Activity: Find every line below with "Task" in it and give only how many there are.

Material for this exercise:
# # # #

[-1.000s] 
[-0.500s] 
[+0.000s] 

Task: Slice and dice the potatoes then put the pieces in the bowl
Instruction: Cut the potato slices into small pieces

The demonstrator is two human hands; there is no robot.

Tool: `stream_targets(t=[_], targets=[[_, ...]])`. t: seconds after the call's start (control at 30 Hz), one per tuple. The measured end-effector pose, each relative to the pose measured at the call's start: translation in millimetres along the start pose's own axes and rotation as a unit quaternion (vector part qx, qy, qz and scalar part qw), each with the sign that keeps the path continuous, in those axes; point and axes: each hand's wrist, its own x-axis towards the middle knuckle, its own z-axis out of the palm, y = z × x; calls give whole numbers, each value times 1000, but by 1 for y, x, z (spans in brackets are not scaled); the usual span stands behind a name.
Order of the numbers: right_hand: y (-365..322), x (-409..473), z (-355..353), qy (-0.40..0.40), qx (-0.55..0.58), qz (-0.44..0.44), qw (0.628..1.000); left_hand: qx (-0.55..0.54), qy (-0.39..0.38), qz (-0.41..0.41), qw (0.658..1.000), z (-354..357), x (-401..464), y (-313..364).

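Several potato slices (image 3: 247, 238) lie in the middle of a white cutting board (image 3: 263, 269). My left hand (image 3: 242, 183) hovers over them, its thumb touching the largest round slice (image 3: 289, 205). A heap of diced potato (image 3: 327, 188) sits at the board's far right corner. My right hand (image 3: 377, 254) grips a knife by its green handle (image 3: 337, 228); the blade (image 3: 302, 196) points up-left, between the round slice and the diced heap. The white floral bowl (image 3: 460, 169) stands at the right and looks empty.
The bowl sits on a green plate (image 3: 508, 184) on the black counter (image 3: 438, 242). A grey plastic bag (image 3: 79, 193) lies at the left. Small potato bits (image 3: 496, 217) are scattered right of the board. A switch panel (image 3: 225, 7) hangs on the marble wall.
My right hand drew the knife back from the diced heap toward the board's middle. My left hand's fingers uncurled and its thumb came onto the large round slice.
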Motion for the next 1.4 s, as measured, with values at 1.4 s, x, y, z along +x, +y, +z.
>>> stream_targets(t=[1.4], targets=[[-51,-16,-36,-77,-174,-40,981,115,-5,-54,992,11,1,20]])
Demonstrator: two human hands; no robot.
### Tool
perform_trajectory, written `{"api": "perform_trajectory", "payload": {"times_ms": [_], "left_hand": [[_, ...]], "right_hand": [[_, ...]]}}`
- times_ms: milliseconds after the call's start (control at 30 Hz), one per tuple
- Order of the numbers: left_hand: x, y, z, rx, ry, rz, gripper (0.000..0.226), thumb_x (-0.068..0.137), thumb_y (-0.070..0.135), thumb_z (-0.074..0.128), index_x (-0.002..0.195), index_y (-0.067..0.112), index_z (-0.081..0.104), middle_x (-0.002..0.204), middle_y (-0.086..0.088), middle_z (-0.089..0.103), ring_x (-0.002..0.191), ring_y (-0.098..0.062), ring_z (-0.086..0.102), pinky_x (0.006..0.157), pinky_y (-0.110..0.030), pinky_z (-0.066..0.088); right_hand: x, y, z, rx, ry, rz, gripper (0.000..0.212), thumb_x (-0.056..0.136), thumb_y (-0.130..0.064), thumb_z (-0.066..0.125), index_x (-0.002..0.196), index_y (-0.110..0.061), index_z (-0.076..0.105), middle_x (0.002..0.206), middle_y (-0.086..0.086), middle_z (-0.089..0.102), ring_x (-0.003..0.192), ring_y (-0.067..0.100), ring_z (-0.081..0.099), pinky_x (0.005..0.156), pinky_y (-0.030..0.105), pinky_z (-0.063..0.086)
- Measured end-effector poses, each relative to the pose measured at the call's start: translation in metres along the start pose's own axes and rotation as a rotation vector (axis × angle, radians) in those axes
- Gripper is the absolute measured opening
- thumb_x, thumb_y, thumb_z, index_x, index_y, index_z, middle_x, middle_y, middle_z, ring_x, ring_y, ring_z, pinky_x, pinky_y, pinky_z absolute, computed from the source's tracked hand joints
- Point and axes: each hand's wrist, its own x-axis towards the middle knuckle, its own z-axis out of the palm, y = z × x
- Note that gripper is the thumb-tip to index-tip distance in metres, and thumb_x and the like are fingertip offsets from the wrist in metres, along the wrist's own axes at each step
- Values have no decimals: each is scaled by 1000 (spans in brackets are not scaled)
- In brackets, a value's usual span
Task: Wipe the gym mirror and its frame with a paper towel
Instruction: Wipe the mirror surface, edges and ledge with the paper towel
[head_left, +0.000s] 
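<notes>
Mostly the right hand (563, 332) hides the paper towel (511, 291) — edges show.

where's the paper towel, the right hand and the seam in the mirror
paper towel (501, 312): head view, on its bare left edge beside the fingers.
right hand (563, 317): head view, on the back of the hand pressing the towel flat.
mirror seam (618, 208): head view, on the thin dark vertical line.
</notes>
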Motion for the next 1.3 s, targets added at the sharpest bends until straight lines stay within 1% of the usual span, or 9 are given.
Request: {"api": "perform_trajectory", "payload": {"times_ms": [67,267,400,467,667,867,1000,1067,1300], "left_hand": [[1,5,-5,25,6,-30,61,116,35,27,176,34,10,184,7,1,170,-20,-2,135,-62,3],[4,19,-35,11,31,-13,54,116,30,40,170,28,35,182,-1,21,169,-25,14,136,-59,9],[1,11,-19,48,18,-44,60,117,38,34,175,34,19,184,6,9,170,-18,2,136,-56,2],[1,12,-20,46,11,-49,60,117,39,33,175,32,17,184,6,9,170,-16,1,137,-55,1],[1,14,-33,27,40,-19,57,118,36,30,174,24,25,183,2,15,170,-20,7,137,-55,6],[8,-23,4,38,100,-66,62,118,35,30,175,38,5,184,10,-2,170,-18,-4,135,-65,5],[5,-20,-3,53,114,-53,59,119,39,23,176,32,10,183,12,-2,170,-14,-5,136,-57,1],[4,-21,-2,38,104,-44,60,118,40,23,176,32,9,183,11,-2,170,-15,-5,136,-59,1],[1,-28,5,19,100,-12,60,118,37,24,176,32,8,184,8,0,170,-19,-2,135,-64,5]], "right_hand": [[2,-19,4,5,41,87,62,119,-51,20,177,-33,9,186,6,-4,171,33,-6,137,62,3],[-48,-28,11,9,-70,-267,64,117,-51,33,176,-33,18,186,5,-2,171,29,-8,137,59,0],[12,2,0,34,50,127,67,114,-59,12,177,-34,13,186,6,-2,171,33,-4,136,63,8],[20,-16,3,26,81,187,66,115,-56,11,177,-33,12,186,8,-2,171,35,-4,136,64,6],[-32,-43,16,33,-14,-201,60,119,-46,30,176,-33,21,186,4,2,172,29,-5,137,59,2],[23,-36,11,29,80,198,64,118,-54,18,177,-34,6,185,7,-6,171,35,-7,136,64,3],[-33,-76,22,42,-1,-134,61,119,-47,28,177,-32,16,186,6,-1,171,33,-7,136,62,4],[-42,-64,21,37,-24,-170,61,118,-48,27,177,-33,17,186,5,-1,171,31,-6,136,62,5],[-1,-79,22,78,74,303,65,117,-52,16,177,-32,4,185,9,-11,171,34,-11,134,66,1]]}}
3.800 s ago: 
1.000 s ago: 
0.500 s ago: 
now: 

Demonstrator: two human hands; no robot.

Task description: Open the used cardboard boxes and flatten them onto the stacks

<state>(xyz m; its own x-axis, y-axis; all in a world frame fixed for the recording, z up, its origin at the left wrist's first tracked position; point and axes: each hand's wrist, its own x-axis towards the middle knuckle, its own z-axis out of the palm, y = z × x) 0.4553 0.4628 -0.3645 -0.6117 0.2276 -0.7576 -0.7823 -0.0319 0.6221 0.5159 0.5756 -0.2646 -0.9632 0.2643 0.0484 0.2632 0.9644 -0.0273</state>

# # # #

Your response: 3